Work instruction =
Filter the records for "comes" and keep each line that has it.
-*-
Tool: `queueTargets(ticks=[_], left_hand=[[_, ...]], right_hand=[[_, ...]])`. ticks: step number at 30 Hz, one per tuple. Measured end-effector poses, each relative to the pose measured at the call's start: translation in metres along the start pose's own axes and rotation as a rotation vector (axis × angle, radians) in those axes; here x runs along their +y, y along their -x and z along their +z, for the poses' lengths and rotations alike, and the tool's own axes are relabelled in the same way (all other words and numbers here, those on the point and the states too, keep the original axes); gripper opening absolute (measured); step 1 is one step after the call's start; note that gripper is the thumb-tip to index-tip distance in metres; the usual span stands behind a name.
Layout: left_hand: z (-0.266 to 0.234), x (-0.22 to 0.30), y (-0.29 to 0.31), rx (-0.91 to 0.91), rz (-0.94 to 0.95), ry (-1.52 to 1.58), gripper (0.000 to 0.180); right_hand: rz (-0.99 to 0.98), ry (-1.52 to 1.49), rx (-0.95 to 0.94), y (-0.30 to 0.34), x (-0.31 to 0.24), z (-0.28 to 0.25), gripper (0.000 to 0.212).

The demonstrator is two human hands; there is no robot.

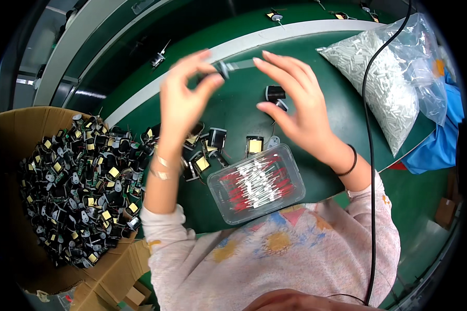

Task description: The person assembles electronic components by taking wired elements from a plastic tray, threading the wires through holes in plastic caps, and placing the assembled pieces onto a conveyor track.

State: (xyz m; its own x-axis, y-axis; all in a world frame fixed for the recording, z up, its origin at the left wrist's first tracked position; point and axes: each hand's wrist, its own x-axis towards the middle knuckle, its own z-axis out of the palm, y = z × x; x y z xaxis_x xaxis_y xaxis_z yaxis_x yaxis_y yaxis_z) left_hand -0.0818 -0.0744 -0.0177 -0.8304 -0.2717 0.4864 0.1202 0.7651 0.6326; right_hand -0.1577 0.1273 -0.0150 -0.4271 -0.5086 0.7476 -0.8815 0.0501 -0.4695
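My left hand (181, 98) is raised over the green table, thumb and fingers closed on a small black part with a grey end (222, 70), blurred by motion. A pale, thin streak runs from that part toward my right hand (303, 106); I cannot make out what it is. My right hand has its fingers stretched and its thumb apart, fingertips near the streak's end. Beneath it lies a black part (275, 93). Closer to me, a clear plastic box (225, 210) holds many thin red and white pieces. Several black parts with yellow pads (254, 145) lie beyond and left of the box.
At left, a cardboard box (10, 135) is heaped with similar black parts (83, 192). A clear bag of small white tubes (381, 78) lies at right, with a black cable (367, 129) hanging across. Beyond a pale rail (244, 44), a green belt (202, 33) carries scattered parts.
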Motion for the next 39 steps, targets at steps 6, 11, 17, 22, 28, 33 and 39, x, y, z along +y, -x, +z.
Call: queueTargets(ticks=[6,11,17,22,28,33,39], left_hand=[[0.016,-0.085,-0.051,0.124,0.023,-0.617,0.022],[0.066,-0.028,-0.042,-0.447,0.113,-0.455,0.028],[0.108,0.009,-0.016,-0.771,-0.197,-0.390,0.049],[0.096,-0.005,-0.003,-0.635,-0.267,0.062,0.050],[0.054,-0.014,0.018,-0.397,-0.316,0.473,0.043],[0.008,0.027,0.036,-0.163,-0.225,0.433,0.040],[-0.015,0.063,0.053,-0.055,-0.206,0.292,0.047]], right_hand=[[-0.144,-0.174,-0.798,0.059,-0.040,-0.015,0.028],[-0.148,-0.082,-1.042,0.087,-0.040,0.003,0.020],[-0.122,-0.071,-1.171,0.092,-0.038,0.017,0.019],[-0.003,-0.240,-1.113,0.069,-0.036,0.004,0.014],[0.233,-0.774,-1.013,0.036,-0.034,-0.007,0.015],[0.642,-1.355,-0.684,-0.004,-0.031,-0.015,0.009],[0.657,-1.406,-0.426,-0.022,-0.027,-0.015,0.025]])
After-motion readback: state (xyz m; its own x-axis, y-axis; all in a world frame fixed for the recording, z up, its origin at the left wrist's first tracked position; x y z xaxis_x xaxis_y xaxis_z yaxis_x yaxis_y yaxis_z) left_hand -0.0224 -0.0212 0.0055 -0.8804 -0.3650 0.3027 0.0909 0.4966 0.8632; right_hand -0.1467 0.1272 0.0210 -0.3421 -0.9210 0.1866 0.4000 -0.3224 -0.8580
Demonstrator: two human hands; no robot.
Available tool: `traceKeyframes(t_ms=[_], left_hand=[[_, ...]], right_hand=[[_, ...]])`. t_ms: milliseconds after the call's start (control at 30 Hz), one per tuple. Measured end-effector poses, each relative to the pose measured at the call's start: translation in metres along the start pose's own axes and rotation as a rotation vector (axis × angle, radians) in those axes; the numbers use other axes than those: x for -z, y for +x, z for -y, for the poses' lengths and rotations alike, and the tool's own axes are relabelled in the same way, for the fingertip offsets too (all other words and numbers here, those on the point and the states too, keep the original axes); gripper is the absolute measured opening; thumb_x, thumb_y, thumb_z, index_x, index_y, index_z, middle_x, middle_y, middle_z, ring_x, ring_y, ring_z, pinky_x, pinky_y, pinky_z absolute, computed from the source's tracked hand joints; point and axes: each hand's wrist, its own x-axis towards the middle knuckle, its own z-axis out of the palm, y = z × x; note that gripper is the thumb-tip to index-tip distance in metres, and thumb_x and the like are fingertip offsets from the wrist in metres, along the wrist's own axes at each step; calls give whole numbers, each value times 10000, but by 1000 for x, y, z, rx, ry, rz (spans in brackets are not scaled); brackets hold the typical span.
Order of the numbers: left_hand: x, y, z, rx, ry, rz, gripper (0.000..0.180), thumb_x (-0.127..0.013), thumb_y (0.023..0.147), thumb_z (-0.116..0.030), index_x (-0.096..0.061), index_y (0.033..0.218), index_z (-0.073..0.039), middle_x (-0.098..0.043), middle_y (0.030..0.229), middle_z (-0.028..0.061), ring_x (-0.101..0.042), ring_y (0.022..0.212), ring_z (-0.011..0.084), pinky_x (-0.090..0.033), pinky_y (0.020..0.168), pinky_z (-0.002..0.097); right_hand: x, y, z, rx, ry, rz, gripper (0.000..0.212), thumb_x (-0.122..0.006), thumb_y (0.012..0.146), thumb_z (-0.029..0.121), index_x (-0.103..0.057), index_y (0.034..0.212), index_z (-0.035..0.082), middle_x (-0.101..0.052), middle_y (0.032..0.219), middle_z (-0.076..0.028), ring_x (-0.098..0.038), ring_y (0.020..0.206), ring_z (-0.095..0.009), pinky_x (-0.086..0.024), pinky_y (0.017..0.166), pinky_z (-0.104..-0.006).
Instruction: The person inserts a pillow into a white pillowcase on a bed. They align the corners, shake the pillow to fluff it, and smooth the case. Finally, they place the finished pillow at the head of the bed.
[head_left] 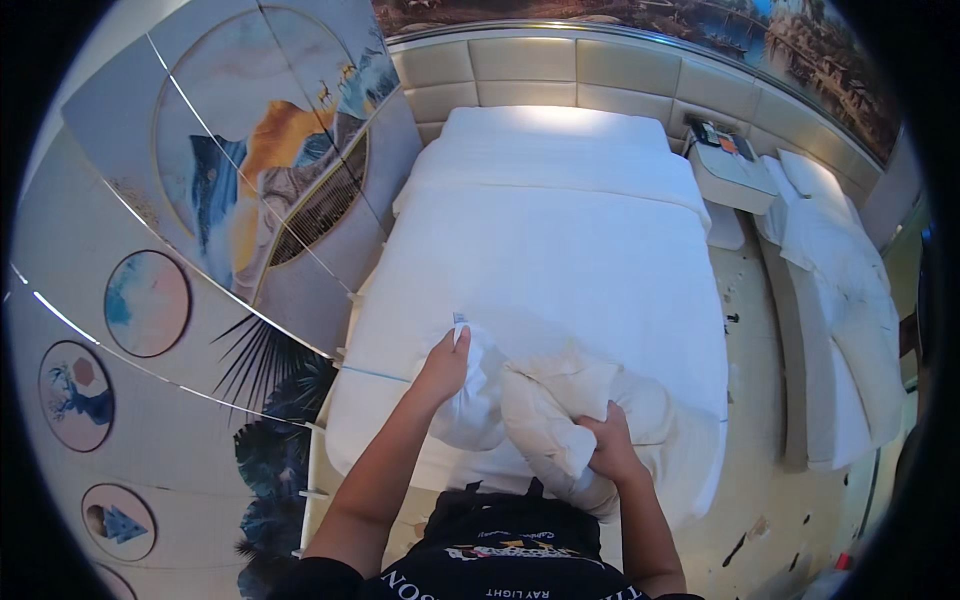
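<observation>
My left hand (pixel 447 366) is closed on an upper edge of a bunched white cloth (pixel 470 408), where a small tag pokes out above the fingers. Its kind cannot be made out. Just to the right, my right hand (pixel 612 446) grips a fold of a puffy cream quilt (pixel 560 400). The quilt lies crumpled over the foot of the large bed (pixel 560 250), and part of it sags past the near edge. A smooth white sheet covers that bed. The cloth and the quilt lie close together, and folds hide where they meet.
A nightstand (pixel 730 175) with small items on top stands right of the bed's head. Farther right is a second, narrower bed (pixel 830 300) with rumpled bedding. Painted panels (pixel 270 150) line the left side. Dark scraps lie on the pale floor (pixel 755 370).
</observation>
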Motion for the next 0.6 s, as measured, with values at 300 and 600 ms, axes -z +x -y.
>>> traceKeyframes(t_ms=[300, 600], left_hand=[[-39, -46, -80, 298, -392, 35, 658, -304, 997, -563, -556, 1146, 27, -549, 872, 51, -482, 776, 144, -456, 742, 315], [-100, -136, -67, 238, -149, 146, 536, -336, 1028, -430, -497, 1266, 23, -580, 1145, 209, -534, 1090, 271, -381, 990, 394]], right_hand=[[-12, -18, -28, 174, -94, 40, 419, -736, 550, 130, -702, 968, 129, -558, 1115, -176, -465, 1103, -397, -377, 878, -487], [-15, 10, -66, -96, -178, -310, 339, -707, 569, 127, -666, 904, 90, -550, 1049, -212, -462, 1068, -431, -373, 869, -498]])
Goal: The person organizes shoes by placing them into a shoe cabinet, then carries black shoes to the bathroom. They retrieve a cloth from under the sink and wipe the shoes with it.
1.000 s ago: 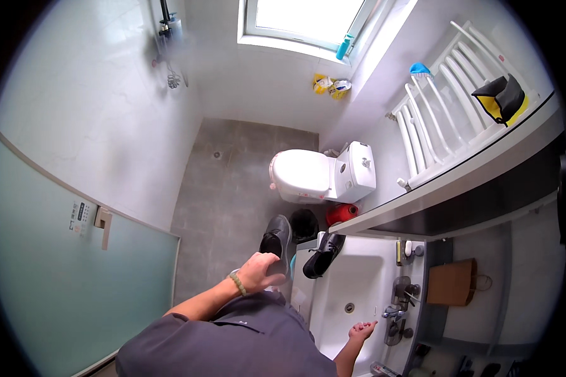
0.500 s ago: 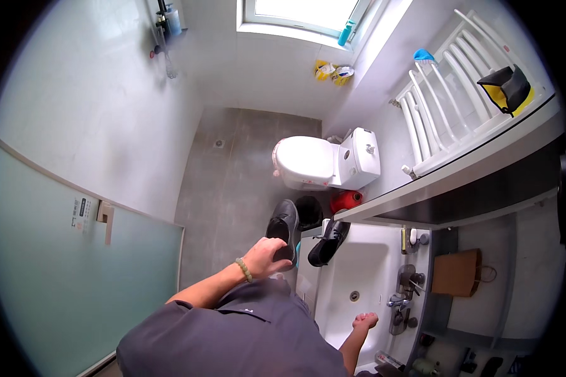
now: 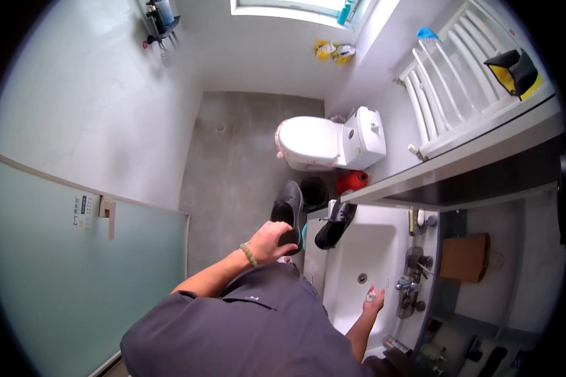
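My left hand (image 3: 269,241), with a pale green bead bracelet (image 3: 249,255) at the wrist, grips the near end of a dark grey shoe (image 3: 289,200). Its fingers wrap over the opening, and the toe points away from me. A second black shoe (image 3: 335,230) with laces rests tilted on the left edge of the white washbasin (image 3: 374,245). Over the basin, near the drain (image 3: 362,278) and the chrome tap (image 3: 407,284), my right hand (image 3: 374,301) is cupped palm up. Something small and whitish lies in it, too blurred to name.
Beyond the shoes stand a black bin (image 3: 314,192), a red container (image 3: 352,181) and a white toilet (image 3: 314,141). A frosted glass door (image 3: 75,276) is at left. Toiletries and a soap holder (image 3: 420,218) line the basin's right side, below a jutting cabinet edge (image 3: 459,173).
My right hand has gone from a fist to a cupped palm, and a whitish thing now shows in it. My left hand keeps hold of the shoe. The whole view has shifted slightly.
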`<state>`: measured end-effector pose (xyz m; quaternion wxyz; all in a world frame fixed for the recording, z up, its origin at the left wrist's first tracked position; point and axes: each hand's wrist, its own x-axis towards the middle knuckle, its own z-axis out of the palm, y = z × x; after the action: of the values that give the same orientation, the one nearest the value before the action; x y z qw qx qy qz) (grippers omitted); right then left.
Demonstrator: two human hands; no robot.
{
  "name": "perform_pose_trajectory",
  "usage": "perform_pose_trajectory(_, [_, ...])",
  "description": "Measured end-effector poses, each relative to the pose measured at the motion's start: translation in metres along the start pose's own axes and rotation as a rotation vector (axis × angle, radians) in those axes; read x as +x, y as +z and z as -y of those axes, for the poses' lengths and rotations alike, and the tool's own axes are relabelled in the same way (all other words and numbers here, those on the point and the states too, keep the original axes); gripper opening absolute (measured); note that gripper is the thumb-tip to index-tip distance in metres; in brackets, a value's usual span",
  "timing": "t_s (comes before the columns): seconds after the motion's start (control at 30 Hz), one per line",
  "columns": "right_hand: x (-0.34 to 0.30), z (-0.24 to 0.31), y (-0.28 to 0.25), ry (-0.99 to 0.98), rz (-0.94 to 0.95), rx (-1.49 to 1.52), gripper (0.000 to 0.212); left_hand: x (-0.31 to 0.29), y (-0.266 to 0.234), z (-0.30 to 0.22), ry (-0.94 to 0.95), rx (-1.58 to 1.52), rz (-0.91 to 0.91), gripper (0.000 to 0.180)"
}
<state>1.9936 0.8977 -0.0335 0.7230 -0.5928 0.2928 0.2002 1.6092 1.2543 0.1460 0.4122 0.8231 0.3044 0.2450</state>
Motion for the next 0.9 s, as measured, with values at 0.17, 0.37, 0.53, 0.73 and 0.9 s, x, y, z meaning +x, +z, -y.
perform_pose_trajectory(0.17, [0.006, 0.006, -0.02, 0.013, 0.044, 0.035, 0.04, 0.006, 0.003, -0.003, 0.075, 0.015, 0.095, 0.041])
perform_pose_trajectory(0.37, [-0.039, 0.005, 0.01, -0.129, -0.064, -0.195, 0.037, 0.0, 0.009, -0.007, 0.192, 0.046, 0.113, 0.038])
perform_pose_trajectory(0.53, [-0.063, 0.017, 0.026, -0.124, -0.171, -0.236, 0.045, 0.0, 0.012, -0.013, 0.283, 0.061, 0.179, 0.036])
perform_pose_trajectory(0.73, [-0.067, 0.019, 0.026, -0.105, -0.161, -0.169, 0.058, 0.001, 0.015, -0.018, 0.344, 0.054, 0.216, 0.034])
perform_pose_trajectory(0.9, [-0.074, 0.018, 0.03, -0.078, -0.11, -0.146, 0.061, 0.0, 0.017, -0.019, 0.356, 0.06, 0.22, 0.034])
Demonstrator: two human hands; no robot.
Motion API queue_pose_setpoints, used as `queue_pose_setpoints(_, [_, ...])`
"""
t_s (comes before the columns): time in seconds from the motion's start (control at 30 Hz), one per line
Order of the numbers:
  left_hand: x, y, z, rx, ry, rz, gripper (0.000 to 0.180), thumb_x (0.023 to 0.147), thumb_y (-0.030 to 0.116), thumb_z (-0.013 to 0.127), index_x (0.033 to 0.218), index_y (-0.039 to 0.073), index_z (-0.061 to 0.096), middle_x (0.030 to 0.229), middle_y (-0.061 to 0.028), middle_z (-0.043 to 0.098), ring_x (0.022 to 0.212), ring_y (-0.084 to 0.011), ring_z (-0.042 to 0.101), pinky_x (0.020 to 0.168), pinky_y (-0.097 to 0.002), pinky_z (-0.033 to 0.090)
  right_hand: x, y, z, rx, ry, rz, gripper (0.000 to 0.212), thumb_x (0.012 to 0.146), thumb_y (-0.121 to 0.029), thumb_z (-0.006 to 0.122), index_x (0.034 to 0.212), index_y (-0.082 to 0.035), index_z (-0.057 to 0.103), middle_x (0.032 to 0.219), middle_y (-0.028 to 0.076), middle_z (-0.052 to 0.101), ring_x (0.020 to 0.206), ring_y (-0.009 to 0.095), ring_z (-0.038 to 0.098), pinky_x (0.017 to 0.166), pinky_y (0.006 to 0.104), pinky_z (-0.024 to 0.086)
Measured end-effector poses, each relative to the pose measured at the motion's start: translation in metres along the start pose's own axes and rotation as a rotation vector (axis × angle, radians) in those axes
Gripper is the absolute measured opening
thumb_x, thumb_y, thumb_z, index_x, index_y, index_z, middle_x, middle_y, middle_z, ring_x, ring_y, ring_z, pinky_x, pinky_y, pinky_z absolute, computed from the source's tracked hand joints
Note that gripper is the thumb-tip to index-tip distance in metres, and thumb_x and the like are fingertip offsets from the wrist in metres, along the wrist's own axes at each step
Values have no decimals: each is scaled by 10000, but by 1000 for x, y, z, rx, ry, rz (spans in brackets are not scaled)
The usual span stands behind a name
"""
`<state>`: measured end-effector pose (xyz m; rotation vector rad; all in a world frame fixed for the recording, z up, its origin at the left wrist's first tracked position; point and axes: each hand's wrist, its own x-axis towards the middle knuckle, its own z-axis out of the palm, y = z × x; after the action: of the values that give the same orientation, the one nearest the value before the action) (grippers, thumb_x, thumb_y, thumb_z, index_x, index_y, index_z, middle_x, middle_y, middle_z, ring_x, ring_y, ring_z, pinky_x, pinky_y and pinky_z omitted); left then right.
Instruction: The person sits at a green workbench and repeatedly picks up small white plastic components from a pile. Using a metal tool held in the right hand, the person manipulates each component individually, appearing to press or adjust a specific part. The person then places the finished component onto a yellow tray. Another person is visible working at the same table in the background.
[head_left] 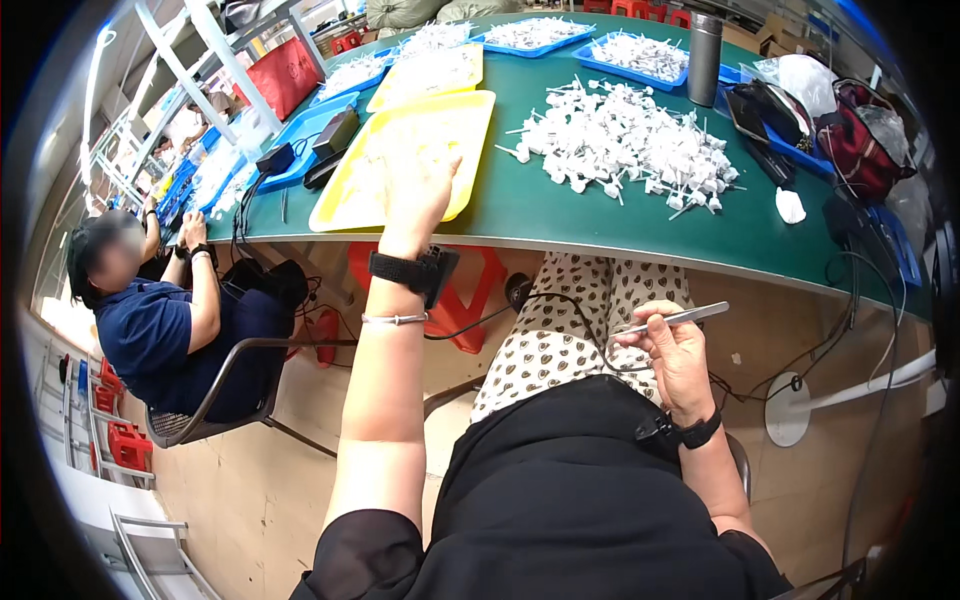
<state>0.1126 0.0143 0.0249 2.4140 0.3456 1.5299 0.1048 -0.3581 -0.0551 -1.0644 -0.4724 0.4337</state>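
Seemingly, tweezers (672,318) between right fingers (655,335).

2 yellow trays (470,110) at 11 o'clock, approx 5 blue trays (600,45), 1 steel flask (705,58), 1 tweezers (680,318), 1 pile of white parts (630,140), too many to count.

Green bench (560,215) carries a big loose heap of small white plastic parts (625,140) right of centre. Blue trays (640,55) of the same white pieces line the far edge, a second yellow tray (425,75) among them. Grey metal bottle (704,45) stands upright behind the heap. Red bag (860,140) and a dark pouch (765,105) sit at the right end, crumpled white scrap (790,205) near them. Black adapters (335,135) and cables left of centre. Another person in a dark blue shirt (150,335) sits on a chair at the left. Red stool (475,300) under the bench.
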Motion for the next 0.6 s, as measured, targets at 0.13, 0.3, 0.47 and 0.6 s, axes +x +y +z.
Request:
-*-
Result for this task =
  "timing": "t_s (comes before the columns): seconds after the motion's start (control at 30 Hz), one per line",
t_s (comes before the columns): time in seconds from the motion's start (control at 30 Hz), one per line

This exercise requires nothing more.